WORK TASK >> Only the images get left out; everything else in the records is to be transcribed exactly.

-- Opening Marker --

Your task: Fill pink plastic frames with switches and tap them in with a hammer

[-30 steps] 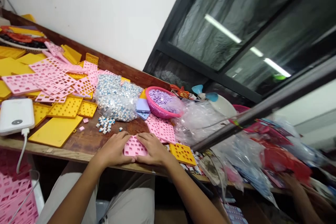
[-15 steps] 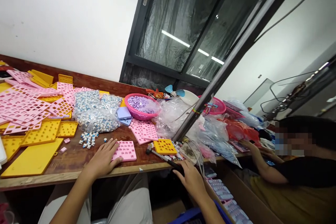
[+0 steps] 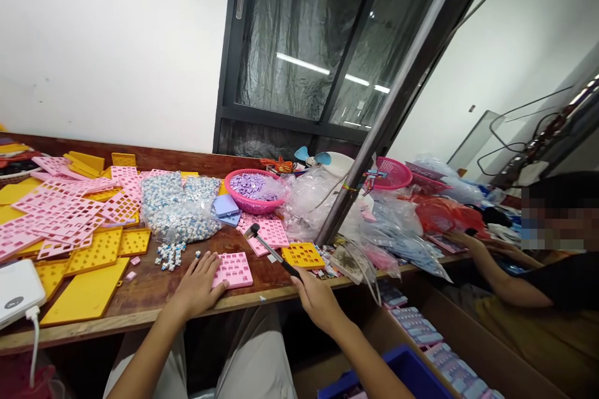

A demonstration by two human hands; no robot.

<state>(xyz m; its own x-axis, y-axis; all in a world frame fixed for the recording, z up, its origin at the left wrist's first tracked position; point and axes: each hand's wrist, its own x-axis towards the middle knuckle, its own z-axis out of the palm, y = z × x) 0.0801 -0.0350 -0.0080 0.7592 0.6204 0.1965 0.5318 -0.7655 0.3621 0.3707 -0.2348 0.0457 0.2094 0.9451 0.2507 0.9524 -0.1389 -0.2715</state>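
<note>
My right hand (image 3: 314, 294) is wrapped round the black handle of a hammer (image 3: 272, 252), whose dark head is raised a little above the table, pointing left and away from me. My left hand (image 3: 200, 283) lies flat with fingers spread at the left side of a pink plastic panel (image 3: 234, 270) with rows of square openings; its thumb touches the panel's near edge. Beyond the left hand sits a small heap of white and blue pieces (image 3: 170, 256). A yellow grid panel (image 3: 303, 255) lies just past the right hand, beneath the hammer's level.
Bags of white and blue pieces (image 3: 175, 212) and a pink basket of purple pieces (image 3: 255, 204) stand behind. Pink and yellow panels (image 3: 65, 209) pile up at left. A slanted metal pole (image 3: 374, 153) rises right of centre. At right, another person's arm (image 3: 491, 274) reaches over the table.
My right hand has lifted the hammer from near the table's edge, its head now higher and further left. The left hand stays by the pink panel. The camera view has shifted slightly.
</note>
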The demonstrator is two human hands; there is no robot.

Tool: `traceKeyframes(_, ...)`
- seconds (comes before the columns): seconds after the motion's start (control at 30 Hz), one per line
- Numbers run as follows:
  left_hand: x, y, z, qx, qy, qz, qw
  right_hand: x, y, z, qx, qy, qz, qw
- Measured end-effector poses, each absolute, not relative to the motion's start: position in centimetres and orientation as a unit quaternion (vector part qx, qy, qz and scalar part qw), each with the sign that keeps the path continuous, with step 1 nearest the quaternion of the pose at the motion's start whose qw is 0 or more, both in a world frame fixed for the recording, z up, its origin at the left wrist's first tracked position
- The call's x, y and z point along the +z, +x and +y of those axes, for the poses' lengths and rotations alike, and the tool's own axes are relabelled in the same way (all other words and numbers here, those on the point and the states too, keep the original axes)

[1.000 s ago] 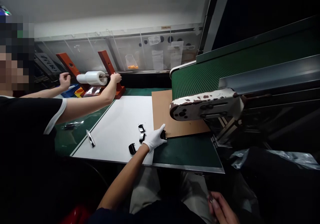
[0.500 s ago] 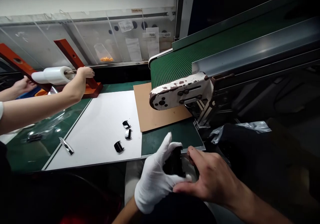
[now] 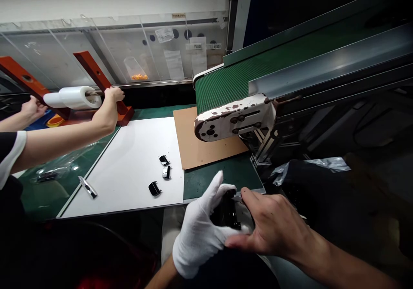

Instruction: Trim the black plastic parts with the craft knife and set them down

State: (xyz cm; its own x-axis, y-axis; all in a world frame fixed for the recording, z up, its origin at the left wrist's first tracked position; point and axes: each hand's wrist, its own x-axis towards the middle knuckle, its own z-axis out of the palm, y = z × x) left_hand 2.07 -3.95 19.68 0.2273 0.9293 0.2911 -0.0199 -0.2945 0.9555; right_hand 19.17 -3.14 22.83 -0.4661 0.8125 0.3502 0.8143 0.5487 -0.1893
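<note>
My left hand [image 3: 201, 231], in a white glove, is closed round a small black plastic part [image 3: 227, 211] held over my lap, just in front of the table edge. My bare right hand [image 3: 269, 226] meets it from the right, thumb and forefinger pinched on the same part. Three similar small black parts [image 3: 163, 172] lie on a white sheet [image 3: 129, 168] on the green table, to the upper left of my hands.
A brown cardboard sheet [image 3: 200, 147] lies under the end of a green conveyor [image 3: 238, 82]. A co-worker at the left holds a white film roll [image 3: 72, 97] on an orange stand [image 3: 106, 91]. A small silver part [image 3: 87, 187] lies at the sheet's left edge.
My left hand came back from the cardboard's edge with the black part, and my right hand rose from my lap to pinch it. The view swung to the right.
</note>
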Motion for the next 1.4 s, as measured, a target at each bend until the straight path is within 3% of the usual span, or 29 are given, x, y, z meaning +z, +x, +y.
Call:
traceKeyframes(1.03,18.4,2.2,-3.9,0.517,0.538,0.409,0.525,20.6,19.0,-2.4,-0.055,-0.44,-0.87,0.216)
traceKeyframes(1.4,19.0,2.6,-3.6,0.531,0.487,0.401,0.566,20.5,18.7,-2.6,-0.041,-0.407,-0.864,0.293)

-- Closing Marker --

SOLUTION TO THE PROBLEM >>
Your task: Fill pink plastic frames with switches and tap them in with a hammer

[-30 steps] 
[-15 steps] 
[+0 steps] 

A demonstration by two human hands; no robot.

<state>(xyz m; its own x-axis, y-axis; all in a world frame fixed for the recording, z up, its origin at the left wrist's first tracked position; point and axes: each hand's wrist, its own x-axis towards the middle knuckle, its own z-axis out of the palm, y = z × x) 0.0801 -0.0350 -0.0080 0.7592 0.6204 0.1965 0.5318 -0.7655 0.3621 0.3707 -0.2348 0.0457 0.2094 0.9451 0.2507 0.9524 -0.1389 -0.2715</state>
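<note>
My right hand (image 3: 314, 294) is wrapped round the black handle of a hammer (image 3: 272, 252), whose dark head is raised a little above the table, pointing left and away from me. My left hand (image 3: 200, 283) lies flat with fingers spread at the left side of a pink plastic panel (image 3: 234, 270) with rows of square openings; its thumb touches the panel's near edge. Beyond the left hand sits a small heap of white and blue pieces (image 3: 170, 256). A yellow grid panel (image 3: 303, 255) lies just past the right hand, beneath the hammer's level.
Bags of white and blue pieces (image 3: 175, 212) and a pink basket of purple pieces (image 3: 255, 204) stand behind. Pink and yellow panels (image 3: 65, 209) pile up at left. A slanted metal pole (image 3: 374, 153) rises right of centre. At right, another person's arm (image 3: 491, 274) reaches over the table.
My right hand has lifted the hammer from near the table's edge, its head now higher and further left. The left hand stays by the pink panel. The camera view has shifted slightly.
</note>
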The demonstrator is two human hands; there is no robot.

Tool: `traceKeyframes(_, ...)`
- seconds (comes before the columns): seconds after the motion's start (control at 30 Hz), one per line
- Numbers run as follows:
  left_hand: x, y, z, qx, qy, qz, qw
  right_hand: x, y, z, qx, qy, qz, qw
- Measured end-effector poses, each absolute, not relative to the motion's start: position in centimetres and orientation as a unit quaternion (vector part qx, qy, qz and scalar part qw), each with the sign that keeps the path continuous, with step 1 nearest the quaternion of the pose at the motion's start whose qw is 0 or more, both in a world frame fixed for the recording, z up, its origin at the left wrist's first tracked position
- The call's x, y and z point along the +z, +x and +y of those axes, for the poses' lengths and rotations alike, and the tool's own axes are relabelled in the same way (all other words and numbers here, those on the point and the states too, keep the original axes)

[1.000 s ago] 
[0.500 s ago] 
[now] 

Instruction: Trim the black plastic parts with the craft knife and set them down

State: (xyz cm; its own x-axis, y-axis; all in a world frame fixed for the recording, z up, its origin at the left wrist's first tracked position; point and axes: each hand's wrist, its own x-axis towards the middle knuckle, its own z-axis out of the palm, y = z × x) left_hand 2.07 -3.95 19.68 0.2273 0.9293 0.2911 -0.0199 -0.2945 0.9555; right_hand 19.17 -3.14 22.83 -0.4661 0.8125 0.3502 0.8143 0.5487 -0.1893
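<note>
My left hand [image 3: 201, 231], in a white glove, is closed round a small black plastic part [image 3: 227, 211] held over my lap, just in front of the table edge. My bare right hand [image 3: 269, 226] meets it from the right, thumb and forefinger pinched on the same part. Three similar small black parts [image 3: 163, 172] lie on a white sheet [image 3: 129, 168] on the green table, to the upper left of my hands.
A brown cardboard sheet [image 3: 200, 147] lies under the end of a green conveyor [image 3: 238, 82]. A co-worker at the left holds a white film roll [image 3: 72, 97] on an orange stand [image 3: 106, 91]. A small silver part [image 3: 87, 187] lies at the sheet's left edge.
My left hand came back from the cardboard's edge with the black part, and my right hand rose from my lap to pinch it. The view swung to the right.
</note>
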Motion for the next 1.4 s, as measured, a target at each bend until the straight path is within 3% of the usual span, or 29 are given, x, y, z meaning +z, +x, +y.
Call:
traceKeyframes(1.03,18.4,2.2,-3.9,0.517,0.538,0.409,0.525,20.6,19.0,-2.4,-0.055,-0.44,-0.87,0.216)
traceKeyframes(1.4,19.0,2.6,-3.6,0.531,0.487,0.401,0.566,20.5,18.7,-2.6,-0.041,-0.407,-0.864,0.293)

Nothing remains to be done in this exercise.